Prescott: societies without notable fondling of infants develop nonviolent adults
The neuropsychologist James W. Prescott has performed a startling cross-cultural statistical analysis of 400 preindustrial societies and found that cultures that lavish physical affection on infants tend to be disinclined to violence. Even societies without notable fondling of infants develop nonviolent adults, provided sexual activity in adolescents is not repressed. Prescott believes that cultures with a predisposition for violence are composed of individuals who have been deprived - during at least one of two critical stages in life, infancy and adolescence - of the pleasures of the body. Where physical affection is encouraged, theft, organized religion and invidious displays of wealth are inconspicuous; where infants are physically punished, there tends to be slavery, frequent killing, torturing and mutilation of enemies, a devotion to the inferiority of women, and a belief in one or more supernatural beings who intervene in daily life.
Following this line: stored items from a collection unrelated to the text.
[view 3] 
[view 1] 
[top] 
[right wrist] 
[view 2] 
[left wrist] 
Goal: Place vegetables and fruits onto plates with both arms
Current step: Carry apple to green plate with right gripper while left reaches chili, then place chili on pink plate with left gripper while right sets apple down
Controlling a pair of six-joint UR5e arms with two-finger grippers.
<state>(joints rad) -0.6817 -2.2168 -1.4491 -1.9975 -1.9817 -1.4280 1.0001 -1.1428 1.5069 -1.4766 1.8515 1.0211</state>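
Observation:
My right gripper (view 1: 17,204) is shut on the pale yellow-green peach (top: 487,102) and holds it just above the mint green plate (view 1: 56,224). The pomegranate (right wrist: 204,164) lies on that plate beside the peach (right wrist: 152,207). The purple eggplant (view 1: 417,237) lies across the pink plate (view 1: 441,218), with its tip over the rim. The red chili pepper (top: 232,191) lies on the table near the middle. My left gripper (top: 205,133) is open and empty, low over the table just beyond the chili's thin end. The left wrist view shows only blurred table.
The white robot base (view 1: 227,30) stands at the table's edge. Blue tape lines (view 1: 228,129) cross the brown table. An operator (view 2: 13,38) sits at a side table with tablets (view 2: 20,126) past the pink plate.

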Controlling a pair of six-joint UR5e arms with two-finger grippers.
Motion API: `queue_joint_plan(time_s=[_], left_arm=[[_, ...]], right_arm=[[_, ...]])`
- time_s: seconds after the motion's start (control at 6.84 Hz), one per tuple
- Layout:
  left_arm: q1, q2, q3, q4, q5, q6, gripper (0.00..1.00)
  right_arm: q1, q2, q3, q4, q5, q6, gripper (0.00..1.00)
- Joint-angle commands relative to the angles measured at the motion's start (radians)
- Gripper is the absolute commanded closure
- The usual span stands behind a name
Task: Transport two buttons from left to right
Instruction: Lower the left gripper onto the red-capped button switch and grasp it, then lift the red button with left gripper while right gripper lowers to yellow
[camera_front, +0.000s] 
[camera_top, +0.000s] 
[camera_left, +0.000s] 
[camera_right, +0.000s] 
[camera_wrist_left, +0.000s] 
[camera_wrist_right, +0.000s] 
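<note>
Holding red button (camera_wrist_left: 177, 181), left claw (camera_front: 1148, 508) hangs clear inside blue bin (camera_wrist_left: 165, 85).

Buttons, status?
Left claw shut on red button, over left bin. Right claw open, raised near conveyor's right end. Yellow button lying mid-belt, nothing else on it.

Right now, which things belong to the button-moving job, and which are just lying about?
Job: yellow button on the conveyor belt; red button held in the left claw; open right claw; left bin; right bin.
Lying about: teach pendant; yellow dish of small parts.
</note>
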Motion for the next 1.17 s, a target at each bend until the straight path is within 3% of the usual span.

We do not understand human behavior well enough to be sure of the mechanisms underlying these relationships, although we can conjecture. But the correlations are significant. Prescott writes: "The percent likelihood of a society becoming physically violent if it is physically affectionate towards its infants and tolerant of premarital sexual behavior is 2 percent. The probability of this relationship occurring by change is 125,000 to one. I am not aware of any other developmental variable that has such a high degree of predictive validity."